_Exercise objective:_ What's required is a verbatim printout of all the data.

_Provided material:_
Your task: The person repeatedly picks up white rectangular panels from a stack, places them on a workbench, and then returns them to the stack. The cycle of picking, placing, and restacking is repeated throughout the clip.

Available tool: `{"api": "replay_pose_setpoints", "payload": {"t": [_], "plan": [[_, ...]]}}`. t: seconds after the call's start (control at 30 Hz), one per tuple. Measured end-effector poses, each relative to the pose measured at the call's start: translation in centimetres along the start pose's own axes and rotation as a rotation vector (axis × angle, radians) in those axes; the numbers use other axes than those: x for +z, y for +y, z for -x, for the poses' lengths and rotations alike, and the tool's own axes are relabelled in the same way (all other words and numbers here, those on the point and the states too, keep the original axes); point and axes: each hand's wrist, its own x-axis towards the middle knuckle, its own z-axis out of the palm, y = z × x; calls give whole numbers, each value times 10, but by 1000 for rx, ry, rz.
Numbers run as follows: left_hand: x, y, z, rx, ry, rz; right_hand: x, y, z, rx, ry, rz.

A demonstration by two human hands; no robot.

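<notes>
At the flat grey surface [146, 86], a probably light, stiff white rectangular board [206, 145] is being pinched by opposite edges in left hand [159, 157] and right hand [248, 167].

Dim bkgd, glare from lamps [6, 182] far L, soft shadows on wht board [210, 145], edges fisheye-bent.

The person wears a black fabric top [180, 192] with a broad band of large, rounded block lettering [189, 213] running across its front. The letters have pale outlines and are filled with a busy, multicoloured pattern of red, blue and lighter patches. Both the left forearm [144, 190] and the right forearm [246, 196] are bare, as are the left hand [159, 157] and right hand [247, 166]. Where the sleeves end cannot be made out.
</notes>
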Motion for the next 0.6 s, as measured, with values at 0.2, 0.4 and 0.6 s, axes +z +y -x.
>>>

_Solution:_
Your task: The person repeatedly picks up white rectangular panels from a stack, places them on a workbench, and then returns them to the stack. The cycle of picking, placing, and restacking is repeated throughout the clip.

Available tool: `{"api": "replay_pose_setpoints", "payload": {"t": [_], "plan": [[_, ...]]}}`. t: seconds after the call's start (control at 30 Hz), one per tuple. Measured end-effector poses, each relative to the pose measured at the call's start: translation in centimetres along the start pose's own axes and rotation as a rotation vector (axis × angle, radians) in those axes; the numbers use other axes than those: x for +z, y for +y, z for -x, for the poses' lengths and rotations alike, and the tool's own axes are relabelled in the same way (all other words and numbers here, those on the point and the states too, keep the original axes); point and axes: each hand's wrist, its own x-axis towards the middle knuckle, its own z-axis out of the palm, y = z × x; calls give whole numbers, each value times 10, but by 1000 for rx, ry, rz.
Numbers run as follows: left_hand: x, y, z, rx, ry, rz; right_hand: x, y, z, rx, ry, rz.

A demonstration by two human hands; no robot.

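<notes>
At the flat grey surface [146, 86], a probably light, stiff white rectangular board [206, 145] is being pinched by opposite edges in left hand [159, 157] and right hand [248, 167].

Dim bkgd, glare from lamps [6, 182] far L, soft shadows on wht board [210, 145], edges fisheye-bent.

The person wears a black fabric top [180, 192] with a broad band of large, rounded block lettering [189, 213] running across its front. The letters have pale outlines and are filled with a busy, multicoloured pattern of red, blue and lighter patches. Both the left forearm [144, 190] and the right forearm [246, 196] are bare, as are the left hand [159, 157] and right hand [247, 166]. Where the sleeves end cannot be made out.
</notes>
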Motion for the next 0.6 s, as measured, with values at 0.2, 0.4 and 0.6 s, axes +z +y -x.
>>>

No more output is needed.